Jesus is hardly making this any easier on the crowds. He had begun by talking about “bread from heaven,” and he was misunderstood. In response to that misunderstanding, Jesus made the claim both clearer and more offensive: “I am the bread of life.” That claim got the people grumbling and complaining at the beginning of today’s text. When people begin to complain about our own statements, the common response is to try and make this point more gently, more acceptable, less open to objection. Instead, Jesus again makes the claim even more bold and offensive. At the end of our text, Jesus defines the bread that he will give as his own flesh. Such a statement seems designed to make people nervous and worried about just what following Jesus might involve.

L. William Countryman (The Mystical Way in the Fourth Gospel) has called this sort of repeated pattern in John’s Gospel “obnoxious discourse.” Jesus seems intent on making his claims as difficult and offensive as possible. As conversations go on and objections are raised, Jesus does not seem interested in making it easier to swallow. The point here is not that we can use our own offensive speech as a measure of our faithfulness. Rather, the point is that one must follow Jesus on Jesus’ own terms; that’s what it means to be a disciple.
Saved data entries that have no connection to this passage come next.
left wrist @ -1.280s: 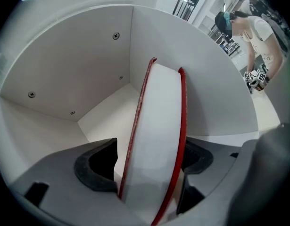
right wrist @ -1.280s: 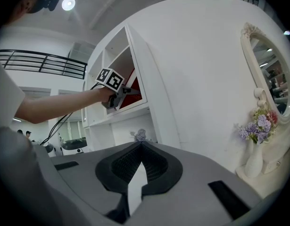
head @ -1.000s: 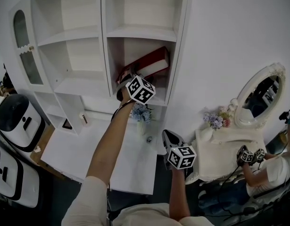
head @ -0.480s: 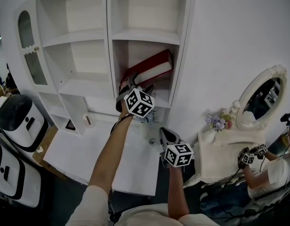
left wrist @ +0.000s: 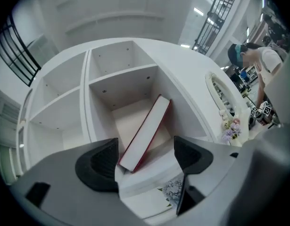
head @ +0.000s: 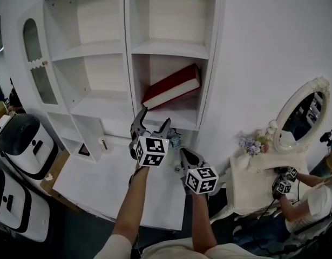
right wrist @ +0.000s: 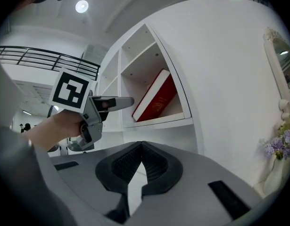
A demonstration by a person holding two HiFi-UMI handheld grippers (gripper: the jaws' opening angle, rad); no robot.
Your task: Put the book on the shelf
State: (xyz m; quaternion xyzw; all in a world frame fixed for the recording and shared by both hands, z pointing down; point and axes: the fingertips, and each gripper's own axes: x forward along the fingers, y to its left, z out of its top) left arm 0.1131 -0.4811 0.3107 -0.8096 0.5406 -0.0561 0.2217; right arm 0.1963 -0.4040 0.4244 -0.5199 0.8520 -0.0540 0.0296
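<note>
the book (head: 171, 86) leans tilted inside a shelf (head: 167, 116) compartment. the left hand-held gripper (head: 154, 118) is below it, jaws apart and empty. the right hand-held gripper (head: 184, 154) has its jaws together, empty.

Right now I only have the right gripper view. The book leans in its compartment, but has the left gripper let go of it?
Observer: Yes. The left gripper view shows the left gripper with its jaws apart and nothing between them. The red book lies beyond them, untouched.
Operator: What is under my grippers?
Observer: In the head view a white table lies below the left gripper and the right gripper.
Operator: Is anyone close by?
Observer: The head view shows a person low on the right, beside an oval mirror, apart from both grippers.
</note>
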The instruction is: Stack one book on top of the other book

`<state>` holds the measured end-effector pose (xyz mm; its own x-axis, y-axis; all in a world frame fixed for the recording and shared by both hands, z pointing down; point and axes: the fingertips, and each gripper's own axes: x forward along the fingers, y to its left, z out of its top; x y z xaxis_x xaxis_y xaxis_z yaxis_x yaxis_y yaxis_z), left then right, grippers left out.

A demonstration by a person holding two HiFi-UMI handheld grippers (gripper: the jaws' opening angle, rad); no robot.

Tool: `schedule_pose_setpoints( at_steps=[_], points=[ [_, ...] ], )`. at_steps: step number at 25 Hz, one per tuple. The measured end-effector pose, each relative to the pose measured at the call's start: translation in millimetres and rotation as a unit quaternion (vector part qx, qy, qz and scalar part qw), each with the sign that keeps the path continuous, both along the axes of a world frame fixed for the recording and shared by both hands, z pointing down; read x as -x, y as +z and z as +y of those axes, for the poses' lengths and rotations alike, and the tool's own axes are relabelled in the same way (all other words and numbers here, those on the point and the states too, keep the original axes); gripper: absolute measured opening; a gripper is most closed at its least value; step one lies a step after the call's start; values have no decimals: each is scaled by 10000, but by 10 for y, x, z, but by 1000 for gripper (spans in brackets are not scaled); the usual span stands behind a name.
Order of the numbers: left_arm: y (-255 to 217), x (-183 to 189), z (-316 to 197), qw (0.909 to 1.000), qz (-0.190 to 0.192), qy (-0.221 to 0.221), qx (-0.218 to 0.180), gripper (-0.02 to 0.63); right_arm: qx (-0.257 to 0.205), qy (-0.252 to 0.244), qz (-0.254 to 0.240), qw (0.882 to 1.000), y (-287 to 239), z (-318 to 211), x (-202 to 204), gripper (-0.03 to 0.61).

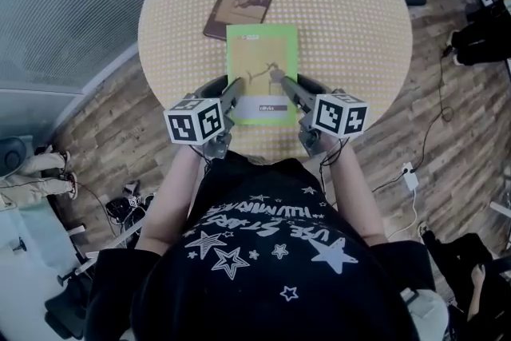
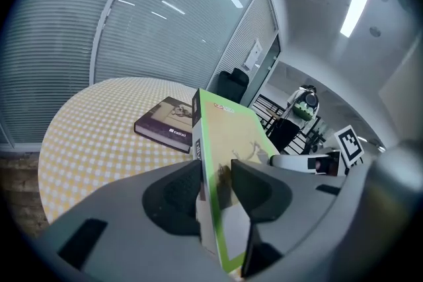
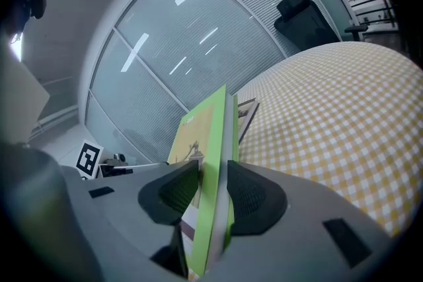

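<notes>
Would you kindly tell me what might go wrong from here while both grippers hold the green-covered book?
1. The left gripper and right gripper pinch the green-covered book only near its close end, so its far end may sag or slip.
2. The dark brown book lies askew, beyond and leftward; a low approach might shove it toward the round checked table's rim rather than land on top.

Between left gripper (image 1: 236, 85), right gripper (image 1: 281, 81): near book (image 1: 262, 56); far book (image 1: 239, 4) behind, on table (image 1: 351, 20).
</notes>
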<state>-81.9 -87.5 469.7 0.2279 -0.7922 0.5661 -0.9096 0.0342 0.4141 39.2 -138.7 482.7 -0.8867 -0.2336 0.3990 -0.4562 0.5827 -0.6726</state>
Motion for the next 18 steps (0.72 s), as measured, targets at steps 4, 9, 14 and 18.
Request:
schedule_pose_setpoints(
  at_steps=[4, 9, 14, 18],
  points=[
    [-47, 122, -197, 9996, -34, 280, -81, 147, -16, 216, -47, 9998, -33, -124, 96, 144],
    [-41, 417, -436, 9967, 45, 812, -49, 147, -32, 728, 39, 9973, -90, -238, 359, 144],
    [-94, 825, -689, 9916, 2, 1295, -50, 147, -66, 1049, 94, 9944, -142, -360, 748, 144],
    [-90, 1093, -907, 9880, 69, 1546, -27, 147, -173, 1287, 131, 9914, -201, -543, 1026, 144]
  ],
)
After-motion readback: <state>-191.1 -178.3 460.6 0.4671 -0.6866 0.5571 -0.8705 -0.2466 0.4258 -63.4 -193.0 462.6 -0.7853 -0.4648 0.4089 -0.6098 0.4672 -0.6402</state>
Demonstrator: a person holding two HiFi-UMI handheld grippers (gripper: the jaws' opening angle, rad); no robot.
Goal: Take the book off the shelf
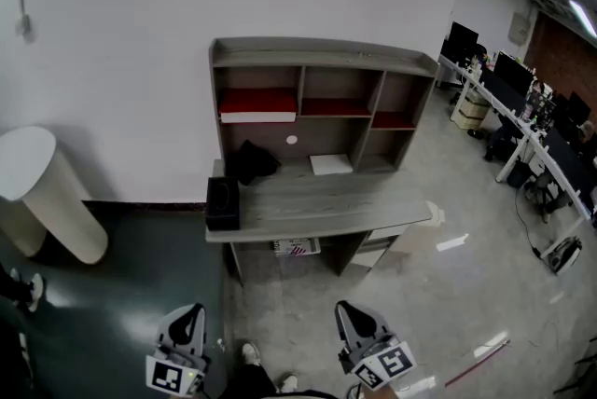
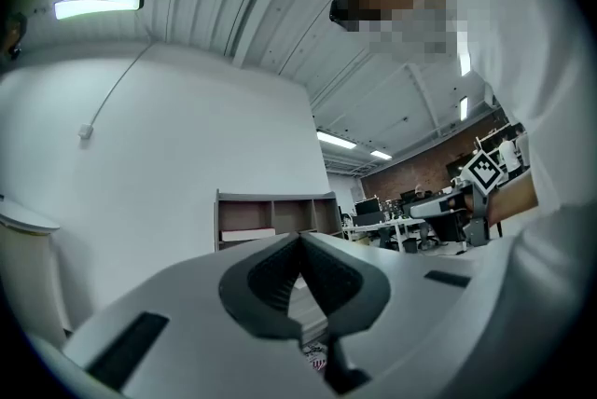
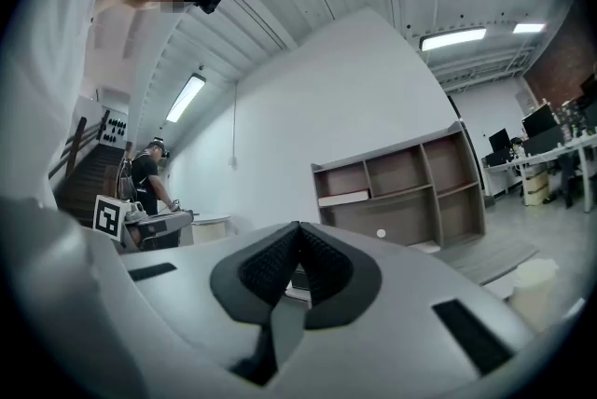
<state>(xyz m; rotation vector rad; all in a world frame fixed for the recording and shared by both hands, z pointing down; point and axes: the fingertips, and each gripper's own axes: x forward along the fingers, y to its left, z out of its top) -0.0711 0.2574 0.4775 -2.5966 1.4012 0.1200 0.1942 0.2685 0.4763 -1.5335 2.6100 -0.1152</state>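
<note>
The book is a white slab lying flat in the upper left compartment of the grey shelf unit, which stands on a desk against the white wall. It also shows as the book in the left gripper view and as the book in the right gripper view, both far off. My left gripper and right gripper hang low at the bottom of the head view, well short of the desk. The left gripper and the right gripper have their pads together, with nothing between them.
On the desk top sit a black box, a dark bundle and a white sheet. A white rounded column stands at the left. Office desks with monitors run along the right. A person stands in the distance.
</note>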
Though there is significant debate about the meaning of “my flesh” in verse 51, it probably points most directly to Jesus’ death on the cross rather than to the Eucharist as the primary referent. If the crowds have been offended by trying to reconcile Jesus’ heavenly claims with Jesus’ familiar parents, what will happen when they are faced with the brutal reality of the cross? The bread from Heaven will give life to the world, astonishingly, by dying for it. This bread of life from Heaven is no “free lunch;” it will cost Jesus his life. Feeding on this bread will bring us as well to the cross (12:32).